WORK TO BE COMPLETED → Lines in the listing below that include the word "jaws" need to be copied.

——————

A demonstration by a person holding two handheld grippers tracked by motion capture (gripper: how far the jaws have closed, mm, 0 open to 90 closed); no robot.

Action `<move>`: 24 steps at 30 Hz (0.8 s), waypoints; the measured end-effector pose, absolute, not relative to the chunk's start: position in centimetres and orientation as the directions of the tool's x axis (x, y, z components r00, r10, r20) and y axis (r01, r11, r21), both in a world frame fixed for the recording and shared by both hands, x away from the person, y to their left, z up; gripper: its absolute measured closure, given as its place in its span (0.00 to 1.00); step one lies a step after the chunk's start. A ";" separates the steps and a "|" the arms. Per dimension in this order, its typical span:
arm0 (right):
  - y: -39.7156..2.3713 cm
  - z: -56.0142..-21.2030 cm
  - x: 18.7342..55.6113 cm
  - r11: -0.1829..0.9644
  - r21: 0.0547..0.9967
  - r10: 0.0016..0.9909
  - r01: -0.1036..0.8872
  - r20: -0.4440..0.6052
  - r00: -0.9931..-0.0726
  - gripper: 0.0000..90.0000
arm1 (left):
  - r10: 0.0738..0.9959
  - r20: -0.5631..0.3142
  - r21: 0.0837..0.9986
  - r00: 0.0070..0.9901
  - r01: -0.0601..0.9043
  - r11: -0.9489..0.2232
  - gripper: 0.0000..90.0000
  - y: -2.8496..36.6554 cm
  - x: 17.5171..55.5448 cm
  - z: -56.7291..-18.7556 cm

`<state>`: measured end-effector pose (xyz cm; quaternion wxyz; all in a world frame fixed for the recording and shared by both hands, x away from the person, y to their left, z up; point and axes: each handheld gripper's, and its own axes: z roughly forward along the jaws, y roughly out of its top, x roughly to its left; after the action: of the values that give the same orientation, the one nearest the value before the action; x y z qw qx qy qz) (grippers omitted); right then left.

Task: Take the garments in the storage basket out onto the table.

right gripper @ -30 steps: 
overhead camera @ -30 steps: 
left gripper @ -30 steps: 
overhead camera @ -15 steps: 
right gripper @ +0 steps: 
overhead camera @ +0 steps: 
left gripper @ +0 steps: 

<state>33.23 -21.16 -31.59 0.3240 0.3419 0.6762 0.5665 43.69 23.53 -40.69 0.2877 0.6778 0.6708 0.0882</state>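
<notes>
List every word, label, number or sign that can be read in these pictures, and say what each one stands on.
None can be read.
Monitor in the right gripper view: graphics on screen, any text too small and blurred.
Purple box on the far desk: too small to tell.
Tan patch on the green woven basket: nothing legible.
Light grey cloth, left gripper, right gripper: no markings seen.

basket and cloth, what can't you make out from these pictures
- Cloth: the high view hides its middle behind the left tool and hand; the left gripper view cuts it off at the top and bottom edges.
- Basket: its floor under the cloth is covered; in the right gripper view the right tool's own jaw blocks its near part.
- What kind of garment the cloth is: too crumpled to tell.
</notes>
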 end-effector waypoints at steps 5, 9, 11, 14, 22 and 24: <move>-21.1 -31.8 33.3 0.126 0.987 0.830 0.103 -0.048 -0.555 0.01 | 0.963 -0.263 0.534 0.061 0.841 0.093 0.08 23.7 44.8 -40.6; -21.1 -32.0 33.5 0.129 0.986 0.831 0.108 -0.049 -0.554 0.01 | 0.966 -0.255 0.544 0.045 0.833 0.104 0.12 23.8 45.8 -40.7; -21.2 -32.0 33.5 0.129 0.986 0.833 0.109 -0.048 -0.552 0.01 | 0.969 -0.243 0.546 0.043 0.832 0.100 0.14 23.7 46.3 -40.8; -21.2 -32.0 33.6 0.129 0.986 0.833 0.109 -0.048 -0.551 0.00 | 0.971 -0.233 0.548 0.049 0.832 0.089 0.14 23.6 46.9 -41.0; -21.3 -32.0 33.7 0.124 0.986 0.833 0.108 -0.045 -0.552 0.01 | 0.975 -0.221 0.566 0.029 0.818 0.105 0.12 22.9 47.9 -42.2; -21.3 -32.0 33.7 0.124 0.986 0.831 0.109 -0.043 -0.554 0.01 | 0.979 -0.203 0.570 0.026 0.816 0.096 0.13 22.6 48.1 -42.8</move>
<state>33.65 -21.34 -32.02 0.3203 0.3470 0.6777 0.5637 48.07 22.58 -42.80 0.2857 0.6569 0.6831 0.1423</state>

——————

EXERCISE SOLUTION →
A demonstration by a person holding two handheld grippers tracked by motion capture (gripper: how far the jaws have closed, mm, 0 open to 90 closed); no robot.
`<state>`: measured end-effector pose (xyz cm; quaternion wxyz; all in a world frame fixed for the recording and shared by both hands, x away from the person, y to their left, z up; point and axes: each handheld gripper's, and its own axes: z roughly forward along the jaws, y roughly out of its top, x roughly to its left; after the action: of the values that give the same orientation, the one nearest the value before the action; x y z qw qx qy qz) (grippers omitted); right then left.

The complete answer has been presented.